#### [Work to be completed]
Return exactly the lines that run from the one with "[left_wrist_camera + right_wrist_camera" to the last line of the entries below, both included, and nothing else.

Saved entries
# # # # # # #

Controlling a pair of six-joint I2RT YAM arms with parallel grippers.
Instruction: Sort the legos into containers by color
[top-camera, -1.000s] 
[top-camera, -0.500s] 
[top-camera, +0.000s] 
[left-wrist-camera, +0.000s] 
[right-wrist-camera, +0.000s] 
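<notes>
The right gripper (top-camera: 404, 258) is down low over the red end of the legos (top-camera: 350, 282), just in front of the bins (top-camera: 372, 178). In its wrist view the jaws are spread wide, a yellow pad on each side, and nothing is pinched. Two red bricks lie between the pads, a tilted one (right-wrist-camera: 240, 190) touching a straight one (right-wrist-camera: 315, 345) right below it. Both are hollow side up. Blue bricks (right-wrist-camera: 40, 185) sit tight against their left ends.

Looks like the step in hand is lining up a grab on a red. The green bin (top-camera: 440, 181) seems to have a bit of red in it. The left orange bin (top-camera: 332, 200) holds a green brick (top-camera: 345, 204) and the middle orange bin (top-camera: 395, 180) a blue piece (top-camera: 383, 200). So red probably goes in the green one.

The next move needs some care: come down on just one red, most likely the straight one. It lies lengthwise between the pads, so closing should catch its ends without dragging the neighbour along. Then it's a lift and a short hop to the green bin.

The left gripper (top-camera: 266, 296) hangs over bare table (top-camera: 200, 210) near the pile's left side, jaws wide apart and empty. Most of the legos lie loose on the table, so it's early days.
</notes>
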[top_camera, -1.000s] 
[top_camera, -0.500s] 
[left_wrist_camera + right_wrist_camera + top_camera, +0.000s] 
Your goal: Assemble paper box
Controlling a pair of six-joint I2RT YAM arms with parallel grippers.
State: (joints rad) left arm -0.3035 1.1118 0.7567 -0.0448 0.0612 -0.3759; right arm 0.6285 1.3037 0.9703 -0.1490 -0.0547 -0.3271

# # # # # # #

#### [Solution]
[left_wrist_camera + right_wrist_camera + top_camera, +0.000s] 
Your goal: Assemble paper box
Controlling a pair of six-joint I2RT YAM arms with parallel grippers.
State: (joints rad) left arm -0.3035 1.1118 0.7567 -0.0448 0.0612 -0.3759; right arm 0.6285 1.3037 0.9703 -0.1490 -0.0547 -0.3271

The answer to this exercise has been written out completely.